About this task
Return all of the data exactly as written, without the pictures.
BEGIN Dataset
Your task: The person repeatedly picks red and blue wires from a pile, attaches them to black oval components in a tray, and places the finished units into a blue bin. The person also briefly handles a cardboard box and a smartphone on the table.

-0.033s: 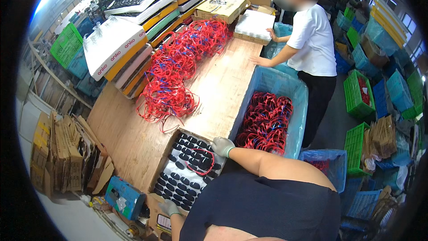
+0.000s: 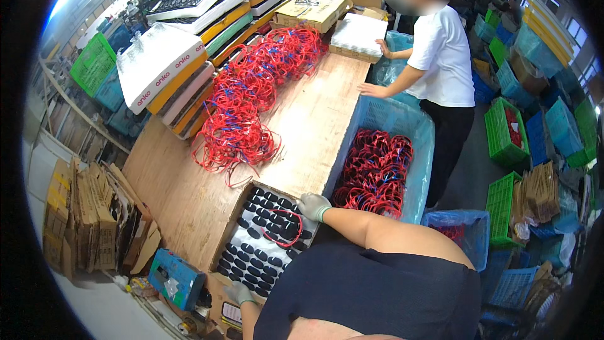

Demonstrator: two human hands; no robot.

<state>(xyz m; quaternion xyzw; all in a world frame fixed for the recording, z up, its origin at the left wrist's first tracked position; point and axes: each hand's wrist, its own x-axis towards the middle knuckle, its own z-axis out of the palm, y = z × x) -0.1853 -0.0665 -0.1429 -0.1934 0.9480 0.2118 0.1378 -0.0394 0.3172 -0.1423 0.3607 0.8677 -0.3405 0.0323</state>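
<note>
A black tray (image 2: pixel 251 258) with rows of oval recesses lies in a cardboard box at the near edge of the wooden table (image 2: pixel 314 119). One red cable loop (image 2: pixel 283 230) rests on the tray. My right hand (image 2: pixel 313 206), in a grey glove, has its fingers curled over the tray's far right corner, beside the loop. My gloved left hand (image 2: pixel 239 291) grips the tray's near edge. A large heap of red cable loops (image 2: pixel 245 107) runs along the table's left side.
A blue crate (image 2: pixel 402 119) lined with plastic holds more red cables (image 2: pixel 374 173) to my right. Another person in a white shirt (image 2: pixel 443 56) stands at the table's far right. Stacked flat boxes (image 2: pixel 163 63), folded cardboard (image 2: pixel 88 214) and green and blue crates (image 2: pixel 503 132) surround the table.
</note>
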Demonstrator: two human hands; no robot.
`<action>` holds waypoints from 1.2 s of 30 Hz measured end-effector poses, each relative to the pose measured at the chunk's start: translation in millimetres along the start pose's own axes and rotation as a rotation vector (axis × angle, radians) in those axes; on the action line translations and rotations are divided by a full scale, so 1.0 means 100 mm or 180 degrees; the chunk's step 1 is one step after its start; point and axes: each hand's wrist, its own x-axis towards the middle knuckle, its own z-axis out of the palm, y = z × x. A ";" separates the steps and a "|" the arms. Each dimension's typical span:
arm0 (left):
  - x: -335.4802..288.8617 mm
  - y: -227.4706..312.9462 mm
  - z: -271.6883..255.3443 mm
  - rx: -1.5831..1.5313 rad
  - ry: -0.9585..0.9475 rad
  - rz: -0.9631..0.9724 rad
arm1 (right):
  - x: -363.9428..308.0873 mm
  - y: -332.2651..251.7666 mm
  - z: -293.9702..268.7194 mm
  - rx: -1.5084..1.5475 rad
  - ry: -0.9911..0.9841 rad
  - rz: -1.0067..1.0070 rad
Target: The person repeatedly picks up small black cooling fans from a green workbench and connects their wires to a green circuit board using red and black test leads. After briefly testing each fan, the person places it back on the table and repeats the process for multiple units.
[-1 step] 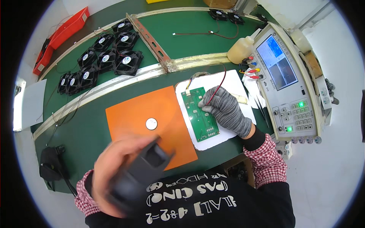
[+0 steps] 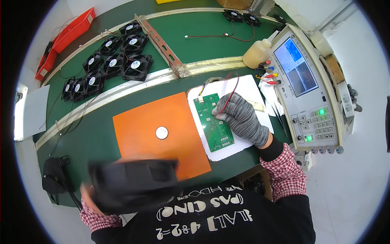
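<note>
A black square cooling fan (image 2: 134, 185), smeared by motion, is in my bare left hand (image 2: 89, 198), above the near left corner of an orange mat (image 2: 162, 112). The fan covers most of that hand, with little more than its edge showing. My right hand (image 2: 245, 120), in a grey knit glove, is closed in a pinch on a thin red wire (image 2: 230, 97) over the green circuit board (image 2: 214, 128). The board lies on a white pad (image 2: 254, 91), with a wire plug (image 2: 200, 99) at its far left corner. On the mat sits a round white disc (image 2: 161, 132).
Several black fans (image 2: 113, 62) stand in rows at the far left, near a red bin (image 2: 69, 36). A metal rail (image 2: 160, 44) crosses the bench. To the right are a tester (image 2: 300, 81) with a lit screen, a plastic bottle (image 2: 257, 53) and tweezers (image 2: 280, 120).
The fan has turned in my left hand, its broad side now hiding most of the fingers. The red wire's loose upper part has swung slightly left. My right hand stays in place.
</note>
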 end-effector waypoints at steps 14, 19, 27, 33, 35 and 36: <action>1.64 -1.09 -0.12 0.3176 0.1988 0.0633 | -0.02 -0.10 0.03 0.0757 0.0675 0.0467; 1.38 -1.47 -0.27 0.3476 0.1088 0.0521 | 0.00 -0.06 0.01 0.0647 0.0762 0.0271; 0.42 -0.59 0.23 0.3045 0.0304 0.2735 | 0.24 -0.68 0.04 0.0135 0.0266 -0.0932; 0.28 -0.47 0.23 0.3056 0.0157 0.2467 | 0.18 -0.59 0.11 0.0222 -0.0024 -0.0601; 0.27 -0.48 0.23 0.3070 0.0104 0.2453 | 0.13 -0.56 0.07 -0.0042 -0.0128 -0.0527; 0.28 -0.49 0.23 0.3057 0.0078 0.2445 | 0.11 -0.55 0.06 -0.0176 -0.0178 -0.0490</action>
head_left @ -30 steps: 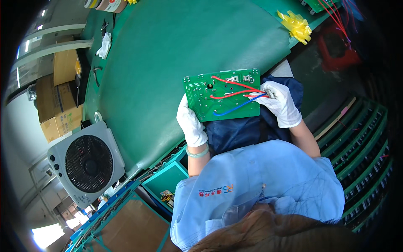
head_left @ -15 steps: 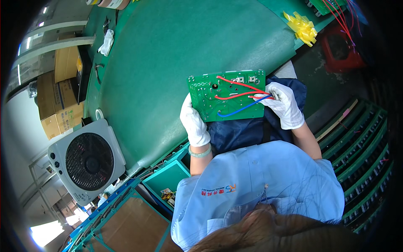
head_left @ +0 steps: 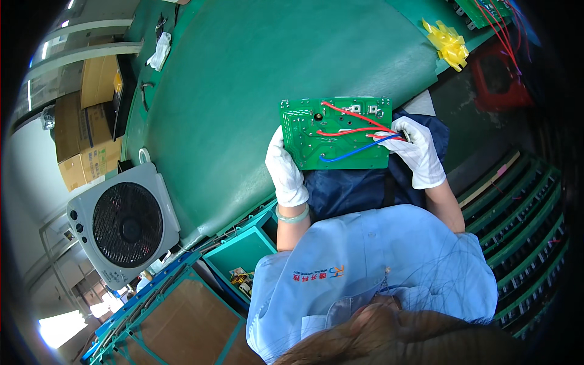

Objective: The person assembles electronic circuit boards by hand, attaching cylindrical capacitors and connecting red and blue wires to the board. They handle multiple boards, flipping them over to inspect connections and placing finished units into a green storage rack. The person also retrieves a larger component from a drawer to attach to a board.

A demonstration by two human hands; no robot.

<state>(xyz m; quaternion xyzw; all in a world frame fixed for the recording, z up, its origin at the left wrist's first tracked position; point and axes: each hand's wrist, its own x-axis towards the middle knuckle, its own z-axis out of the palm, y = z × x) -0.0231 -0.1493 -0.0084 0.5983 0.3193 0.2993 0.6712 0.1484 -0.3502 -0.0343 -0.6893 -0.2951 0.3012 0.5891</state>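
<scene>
A green circuit board (head_left: 304, 146) is held up in front of me, its soldered face toward the view. My left hand (head_left: 284, 169), in a white glove, grips the board's left edge, with some fingers hidden behind it. Red wires (head_left: 350, 131) and a blue wire (head_left: 353, 152) run from the board's face to its right side. There my right hand (head_left: 417, 149), also gloved in white, closes round the gathered wires beside the board's right edge. The wire ends are partly hidden by the glove.
The green-topped table (head_left: 243, 73) stretches ahead. A grey box fan (head_left: 129, 225) stands at left, near cardboard boxes (head_left: 88, 143). Yellow strips (head_left: 447, 44) lie at the far right edge, near another wired board (head_left: 485, 11). A slotted green rack (head_left: 523, 225) stands at right.
The board and both hands have shifted slightly right and up in the picture, and the board has tilted a little. Both hands keep their hold.
</scene>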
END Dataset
Result of the exercise
Your task: The person repeatedly picks red and blue wires from a pile, attaches them to black oval components in a tray, and places the finished units into a blue bin. The person also briefly handles a cardboard box and a smartphone on the table.

-0.033s: 
+0.000s: 

Demonstrator: two human hands; no robot.

<state>(xyz m; quaternion xyzw; all in a world frame fixed for the recording, z up, its origin at the left wrist's first tracked position; point and axes: each hand's wrist, its own x-axis towards the middle knuckle, its own z-axis out of the palm, y = z × x) -0.1853 -0.0665 -0.1429 -0.1934 0.9480 0.2118 0.1378 -0.0394 0.3172 -0.1423 0.3607 0.8677 -0.3405 0.0323</state>
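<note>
A black tray (image 2: pixel 251 258) with rows of oval recesses lies in a cardboard box at the near edge of the wooden table (image 2: pixel 314 119). One red cable loop (image 2: pixel 283 230) rests on the tray. My right hand (image 2: pixel 313 206), in a grey glove, has its fingers curled over the tray's far right corner, beside the loop. My gloved left hand (image 2: pixel 239 291) grips the tray's near edge. A large heap of red cable loops (image 2: pixel 245 107) runs along the table's left side.
A blue crate (image 2: pixel 402 119) lined with plastic holds more red cables (image 2: pixel 374 173) to my right. Another person in a white shirt (image 2: pixel 443 56) stands at the table's far right. Stacked flat boxes (image 2: pixel 163 63), folded cardboard (image 2: pixel 88 214) and green and blue crates (image 2: pixel 503 132) surround the table.
</note>
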Demonstrator: two human hands; no robot.
`<action>` holds waypoints from 1.2 s of 30 Hz measured end-effector poses, each relative to the pose measured at the chunk's start: translation in millimetres along the start pose's own axes and rotation as a rotation vector (axis × angle, radians) in those axes; on the action line translations and rotations are divided by a full scale, so 1.0 means 100 mm or 180 degrees; the chunk's step 1 is one step after its start; point and axes: each hand's wrist, its own x-axis towards the middle knuckle, its own z-axis out of the palm, y = z × x. A ";" separates the steps and a "|" the arms. Each dimension's typical span:
arm0 (left):
  - x: -335.4802..288.8617 mm
  - y: -227.4706..312.9462 mm
  - z: -271.6883..255.3443 mm
  - rx: -1.5831..1.5313 rad
  - ry: -0.9585..0.9475 rad
  - rz: -0.9631..0.9724 rad
arm1 (right):
  - x: -363.9428..308.0873 mm
  - y: -332.2651..251.7666 mm
  - z: -293.9702..268.7194 mm
  - rx: -1.5084..1.5475 rad
  - ry: -0.9911..0.9841 rad
  - rz: -1.0067..1.0070 rad
Target: The person repeatedly picks up small black cooling fans from a green workbench and connects their wires to a green circuit board using red and black test leads. After briefly testing each fan, the person places it back on the table and repeats the process for multiple units.
[-1 step] 
[+0 steps] 
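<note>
A black square cooling fan (image 2: 134, 185), smeared by motion, is in my bare left hand (image 2: 89, 198), above the near left corner of an orange mat (image 2: 162, 112). The fan covers most of that hand, with little more than its edge showing. My right hand (image 2: 245, 120), in a grey knit glove, is closed in a pinch on a thin red wire (image 2: 230, 97) over the green circuit board (image 2: 214, 128). The board lies on a white pad (image 2: 254, 91), with a wire plug (image 2: 200, 99) at its far left corner. On the mat sits a round white disc (image 2: 161, 132).
Several black fans (image 2: 113, 62) stand in rows at the far left, near a red bin (image 2: 69, 36). A metal rail (image 2: 160, 44) crosses the bench. To the right are a tester (image 2: 300, 81) with a lit screen, a plastic bottle (image 2: 257, 53) and tweezers (image 2: 280, 120).
The fan has turned in my left hand, its broad side now hiding most of the fingers. The red wire's loose upper part has swung slightly left. My right hand stays in place.
</note>
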 end-effector waypoints at steps 14, 19, 27, 33, 35 and 36: <action>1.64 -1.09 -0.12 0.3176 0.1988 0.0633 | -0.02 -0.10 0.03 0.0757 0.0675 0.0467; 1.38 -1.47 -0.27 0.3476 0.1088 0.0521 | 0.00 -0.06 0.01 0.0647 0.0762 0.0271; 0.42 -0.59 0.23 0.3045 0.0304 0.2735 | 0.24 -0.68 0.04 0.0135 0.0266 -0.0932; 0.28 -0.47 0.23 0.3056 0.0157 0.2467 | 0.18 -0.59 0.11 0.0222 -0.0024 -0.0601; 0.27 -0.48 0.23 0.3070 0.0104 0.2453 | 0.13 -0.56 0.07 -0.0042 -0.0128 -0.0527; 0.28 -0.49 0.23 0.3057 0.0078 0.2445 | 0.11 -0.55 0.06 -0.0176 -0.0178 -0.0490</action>
head_left @ -30 steps: 
head_left @ -15 steps: 
head_left @ +0 steps: 

Objective: The person assembles electronic circuit boards by hand, attaching cylindrical capacitors and connecting red and blue wires to the board. They handle multiple boards, flipping them over to inspect connections and placing finished units into a green storage rack. The person also retrieves a larger component from a drawer to attach to a board.

A demonstration by two human hands; no robot.

<state>(xyz m; quaternion xyzw; all in a world frame fixed for the recording, z up, its origin at the left wrist's first tracked position; point and axes: each hand's wrist, its own x-axis towards the middle knuckle, its own z-axis out of the palm, y = z × x) -0.0231 -0.1493 -0.0084 0.5983 0.3193 0.2993 0.6712 0.1484 -0.3502 -0.0343 -0.6893 -0.2951 0.3012 0.5891</state>
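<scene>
A green circuit board (head_left: 304, 146) is held up in front of me, its soldered face toward the view. My left hand (head_left: 284, 169), in a white glove, grips the board's left edge, with some fingers hidden behind it. Red wires (head_left: 350, 131) and a blue wire (head_left: 353, 152) run from the board's face to its right side. There my right hand (head_left: 417, 149), also gloved in white, closes round the gathered wires beside the board's right edge. The wire ends are partly hidden by the glove.
The green-topped table (head_left: 243, 73) stretches ahead. A grey box fan (head_left: 129, 225) stands at left, near cardboard boxes (head_left: 88, 143). Yellow strips (head_left: 447, 44) lie at the far right edge, near another wired board (head_left: 485, 11). A slotted green rack (head_left: 523, 225) stands at right.
The board and both hands have shifted slightly right and up in the picture, and the board has tilted a little. Both hands keep their hold.
</scene>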

The exercise has been finished.